More and more, it is becoming clear that the Legislature must work to stop activist judges and pass tort reform. These terms can be complicated, and I want to make sure that my constituents fully understand what they mean as well as why they are important and needed in Missouri.

In context, St. Louis was ranked the worst judicial hellhole in America last December by the American Tort Reform Association, and that’s due to our state’s lax policy regarding lawsuits. Our current standards invite needless lawsuits that only serve to clog our courts and encourage out-of-state lawyers to peddle cases into Missouri that couldn’t hold up anywhere else.

Numerous examples of these frivolous lawsuits can be seen by clicking here: http://www.judicialhellholes.org/wp-content/uploads/2017/02/020717-MMPA_Lawsuits.docx.

As an example, there were over 14 lawsuits in the last two years arguing over how “natural” a product was if it included sodium pyrophosphate, a common leavening agent in mixes. These lawsuits sought “recovery” for all consumers who bought these products, which ranged from candy to bread to cupcake mixes. Sodium pyrophosphate was listed on the ingredient panel, and likely no consumer had an issue with this chemical. But, lawyers still pursued cases based off of this fact anyway, suing companies making cake, brownie, and cookie mixes, biscuits; and even gluten free fudge gourmet brownie mix.

There were other lawsuits alleging that a product sold in nontransparent packaging was deceptive. Even if a product was accurately labeled, lawsuits claiming there should be more product in a given package were still filed. Raisinets, Reese’s Pieces, Kellogg’s-brand Fruit Snacks, Skittles and Junior Mints candy all faced cases based off of this flawed premise, and all of these cases were allowed due to Missouri’s weak lawsuit standards.

These baseless lawsuits hurt our economy by increasing risk to business owners, and they clearly demonstrate the need to pass tort reform. Further, the examples listed above are but a small peak into this overarching issue in Missouri’s legal system. It is vital that our state toughen the requirements for bringing a lawsuit and help stop unnecessary judicial havoc.

Second, “activist judges” are of concern because they can hinder the progress made by tort reform. An activist judge is one who takes a law and reinterprets it in a manner that deliberately construes the law’s original meeting.

The blatant examples of judicial overreach outlined in the link above have been seen time and time again in our state. For instance, in 2005, the Legislature passed a number of tort reforms, including non-economic damage caps, expert witness standards and collateral source revisions.  However, all of these items were re-interpreted or wholly struck down by the Missouri courts since their initial passage.

When an out-of-line judge takes a law out of context and into his or her own hands, it wreaks havoc on our legal system.
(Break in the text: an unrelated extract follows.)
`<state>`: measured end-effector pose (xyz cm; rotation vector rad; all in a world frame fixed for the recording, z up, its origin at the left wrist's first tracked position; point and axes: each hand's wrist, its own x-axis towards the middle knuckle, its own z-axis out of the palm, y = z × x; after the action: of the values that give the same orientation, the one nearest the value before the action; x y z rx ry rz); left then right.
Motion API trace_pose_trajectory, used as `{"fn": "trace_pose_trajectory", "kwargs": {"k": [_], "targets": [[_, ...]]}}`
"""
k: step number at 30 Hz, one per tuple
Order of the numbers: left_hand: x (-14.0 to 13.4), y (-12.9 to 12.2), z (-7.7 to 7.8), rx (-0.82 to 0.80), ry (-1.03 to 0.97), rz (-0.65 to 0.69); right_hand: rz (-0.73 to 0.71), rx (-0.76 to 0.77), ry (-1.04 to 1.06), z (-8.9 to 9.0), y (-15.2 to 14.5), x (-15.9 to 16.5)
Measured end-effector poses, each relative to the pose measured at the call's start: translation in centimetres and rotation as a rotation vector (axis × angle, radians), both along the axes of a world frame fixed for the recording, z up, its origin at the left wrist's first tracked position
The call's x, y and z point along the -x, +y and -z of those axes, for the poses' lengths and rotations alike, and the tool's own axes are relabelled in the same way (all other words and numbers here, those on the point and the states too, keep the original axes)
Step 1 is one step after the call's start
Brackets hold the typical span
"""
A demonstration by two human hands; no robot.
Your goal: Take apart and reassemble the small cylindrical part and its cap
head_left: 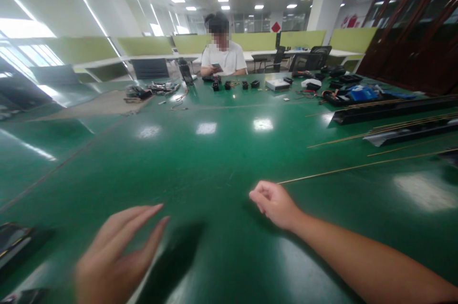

Judicial activism has weakened Missouri’s expert witness standard, and that weakening allows cases to be filed in Missouri that couldn’t be filed in any other state.

Needless lawsuits and reckless judicial activism are running amuck in our state. Tort reform is a priority of the Missouri Legislature because we must restore the balance of government. The judicial branch has its role in striking down any potentially unconstitutional laws that were passed. However, the kind of overextension that we have seen from certain judges cannot continue to be tolerated, nor can the vast amount of needless lawsuits.

For the sake of our courts and our economy and for the sake of checks and balances, I look forward to seeing tort reform pass the House and Senate and become law.